Commissioner Hespe noted that districts throughout the state have reported difficulty in finding certified teachers to implement world language programs at all grade levels as required by the Core Curriculum Content Standards. The new conditional certificate increases the supply of candidates for these positions while ensuring that each candidate has demonstrated a high level of competence in language fluency and a desire to work towards achieving a full teaching certificate.

Under the new regulations, districts can apply for conditional certificates after they have tried unsuccessfully to fill positions with certified candidates. The application must include documentation to support the candidate’s eligibility for conditional certification.

Candidates for conditional world languages certificates must hold a bachelor’s degree from a four-year college or university and have a cumulative grade point average of at least 2.75 when a grade of 4.0 represents an A grade. In addition, candidates must possess linguistic competency as measured by a nationally recognized test of oral proficiency as identified by the Department of Education.
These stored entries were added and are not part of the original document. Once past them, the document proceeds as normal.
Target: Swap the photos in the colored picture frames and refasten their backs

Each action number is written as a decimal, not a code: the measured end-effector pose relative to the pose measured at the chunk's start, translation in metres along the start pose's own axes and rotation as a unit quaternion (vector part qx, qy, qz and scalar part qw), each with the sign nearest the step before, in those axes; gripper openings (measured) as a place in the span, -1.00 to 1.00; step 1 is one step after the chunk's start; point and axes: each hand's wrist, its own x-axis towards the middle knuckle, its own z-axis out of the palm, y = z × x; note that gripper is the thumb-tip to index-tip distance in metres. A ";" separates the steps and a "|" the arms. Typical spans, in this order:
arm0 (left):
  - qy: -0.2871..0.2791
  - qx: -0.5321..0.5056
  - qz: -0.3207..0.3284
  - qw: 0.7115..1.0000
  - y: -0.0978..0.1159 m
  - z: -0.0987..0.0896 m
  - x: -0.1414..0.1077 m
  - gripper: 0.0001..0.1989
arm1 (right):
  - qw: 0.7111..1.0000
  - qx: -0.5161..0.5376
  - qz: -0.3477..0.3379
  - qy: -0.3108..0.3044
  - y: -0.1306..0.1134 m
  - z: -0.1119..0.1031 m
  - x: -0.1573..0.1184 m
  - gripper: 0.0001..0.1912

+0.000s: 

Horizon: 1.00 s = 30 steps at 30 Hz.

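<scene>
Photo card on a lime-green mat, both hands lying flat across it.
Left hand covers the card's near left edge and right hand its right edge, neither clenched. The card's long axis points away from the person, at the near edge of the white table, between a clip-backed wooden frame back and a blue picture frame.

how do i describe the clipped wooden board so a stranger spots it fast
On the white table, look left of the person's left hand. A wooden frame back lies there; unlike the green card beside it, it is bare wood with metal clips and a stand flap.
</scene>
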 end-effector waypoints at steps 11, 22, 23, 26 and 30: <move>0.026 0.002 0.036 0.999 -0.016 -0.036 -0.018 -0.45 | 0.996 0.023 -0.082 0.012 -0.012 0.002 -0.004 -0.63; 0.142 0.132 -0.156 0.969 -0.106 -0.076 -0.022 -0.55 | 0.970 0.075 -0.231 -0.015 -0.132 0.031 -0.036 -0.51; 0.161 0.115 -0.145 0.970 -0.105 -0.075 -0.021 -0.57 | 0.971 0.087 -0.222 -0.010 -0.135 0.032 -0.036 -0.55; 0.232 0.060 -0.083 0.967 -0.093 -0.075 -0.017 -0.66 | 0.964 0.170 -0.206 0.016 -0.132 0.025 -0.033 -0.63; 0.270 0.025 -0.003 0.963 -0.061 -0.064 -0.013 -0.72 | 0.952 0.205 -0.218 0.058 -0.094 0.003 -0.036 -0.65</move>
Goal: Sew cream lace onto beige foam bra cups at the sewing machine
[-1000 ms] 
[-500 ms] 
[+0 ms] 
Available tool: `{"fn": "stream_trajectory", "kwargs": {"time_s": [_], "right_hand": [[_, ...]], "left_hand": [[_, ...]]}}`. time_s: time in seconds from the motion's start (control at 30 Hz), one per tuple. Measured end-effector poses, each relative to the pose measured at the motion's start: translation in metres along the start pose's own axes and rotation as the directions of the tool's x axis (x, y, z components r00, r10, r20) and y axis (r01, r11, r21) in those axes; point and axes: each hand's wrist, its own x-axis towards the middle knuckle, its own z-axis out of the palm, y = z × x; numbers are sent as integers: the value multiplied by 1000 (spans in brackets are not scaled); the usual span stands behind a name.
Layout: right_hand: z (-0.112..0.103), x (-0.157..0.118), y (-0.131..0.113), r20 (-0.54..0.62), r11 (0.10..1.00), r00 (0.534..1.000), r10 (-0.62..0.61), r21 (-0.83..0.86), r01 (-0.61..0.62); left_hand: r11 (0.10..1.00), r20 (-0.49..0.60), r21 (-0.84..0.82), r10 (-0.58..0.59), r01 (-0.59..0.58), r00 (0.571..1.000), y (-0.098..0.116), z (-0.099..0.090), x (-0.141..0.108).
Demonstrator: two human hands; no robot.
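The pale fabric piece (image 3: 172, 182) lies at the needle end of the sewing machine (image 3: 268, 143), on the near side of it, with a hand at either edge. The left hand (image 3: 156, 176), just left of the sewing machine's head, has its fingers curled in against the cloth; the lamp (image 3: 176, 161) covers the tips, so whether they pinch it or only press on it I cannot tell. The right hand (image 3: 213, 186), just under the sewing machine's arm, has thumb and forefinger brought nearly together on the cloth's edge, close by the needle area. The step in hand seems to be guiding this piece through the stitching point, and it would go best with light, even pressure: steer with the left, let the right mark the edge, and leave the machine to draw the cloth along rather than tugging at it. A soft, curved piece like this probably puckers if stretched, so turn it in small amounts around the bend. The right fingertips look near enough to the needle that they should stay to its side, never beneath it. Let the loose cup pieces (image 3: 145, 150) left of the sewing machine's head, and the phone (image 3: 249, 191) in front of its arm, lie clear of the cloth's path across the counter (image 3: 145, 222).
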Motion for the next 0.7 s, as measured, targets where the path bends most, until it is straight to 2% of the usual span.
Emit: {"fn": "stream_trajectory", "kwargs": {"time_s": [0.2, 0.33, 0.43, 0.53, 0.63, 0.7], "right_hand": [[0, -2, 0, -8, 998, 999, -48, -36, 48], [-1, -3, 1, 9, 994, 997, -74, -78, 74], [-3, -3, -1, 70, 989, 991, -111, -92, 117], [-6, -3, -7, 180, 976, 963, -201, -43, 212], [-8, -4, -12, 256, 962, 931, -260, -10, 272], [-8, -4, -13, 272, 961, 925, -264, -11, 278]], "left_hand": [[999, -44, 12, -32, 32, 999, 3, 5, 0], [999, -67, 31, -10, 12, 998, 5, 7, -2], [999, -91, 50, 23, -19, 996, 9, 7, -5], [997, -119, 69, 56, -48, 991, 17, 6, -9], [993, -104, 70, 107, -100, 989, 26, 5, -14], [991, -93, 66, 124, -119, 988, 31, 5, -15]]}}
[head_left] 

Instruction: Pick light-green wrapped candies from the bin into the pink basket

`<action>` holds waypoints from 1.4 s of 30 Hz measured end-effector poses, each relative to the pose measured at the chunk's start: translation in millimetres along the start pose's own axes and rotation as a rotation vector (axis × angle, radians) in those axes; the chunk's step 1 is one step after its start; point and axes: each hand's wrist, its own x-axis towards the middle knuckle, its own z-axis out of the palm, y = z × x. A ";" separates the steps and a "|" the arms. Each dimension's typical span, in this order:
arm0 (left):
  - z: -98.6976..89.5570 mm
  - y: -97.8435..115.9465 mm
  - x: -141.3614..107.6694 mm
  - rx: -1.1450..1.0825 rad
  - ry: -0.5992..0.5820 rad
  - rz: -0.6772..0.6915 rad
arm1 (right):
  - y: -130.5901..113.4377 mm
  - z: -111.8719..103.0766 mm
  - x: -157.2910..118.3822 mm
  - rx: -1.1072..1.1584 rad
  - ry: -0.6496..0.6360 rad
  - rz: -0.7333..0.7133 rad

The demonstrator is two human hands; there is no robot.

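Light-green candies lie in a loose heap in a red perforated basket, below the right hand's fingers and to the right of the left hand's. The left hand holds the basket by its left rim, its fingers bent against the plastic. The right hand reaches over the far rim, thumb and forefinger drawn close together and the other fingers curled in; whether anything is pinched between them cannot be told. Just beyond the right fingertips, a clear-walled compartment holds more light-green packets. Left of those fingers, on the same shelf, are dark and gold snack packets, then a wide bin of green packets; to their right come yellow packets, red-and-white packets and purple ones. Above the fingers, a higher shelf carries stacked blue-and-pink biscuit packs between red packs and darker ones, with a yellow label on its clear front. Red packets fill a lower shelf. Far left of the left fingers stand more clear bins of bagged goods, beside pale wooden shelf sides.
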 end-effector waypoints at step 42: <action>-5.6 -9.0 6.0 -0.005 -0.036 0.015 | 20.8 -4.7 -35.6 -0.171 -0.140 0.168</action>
A conditional world languages certificate can be renewable annually for a maximum of five years. In the first year, each candidate must complete college coursework in world language methodology and must in subsequent years demonstrate progress toward meeting state requirements for standard teacher certification within five years.

The option for conditional certificates is expected to attract candidates who are traditionally hard to recruit into the profession. For example, heritage language speakers who represent the diverse cultures of New Jersey will have an opportunity to teach world languages, enhancing the diversity of the teaching force and complementing the diversity of students.

The new rules take effect immediately.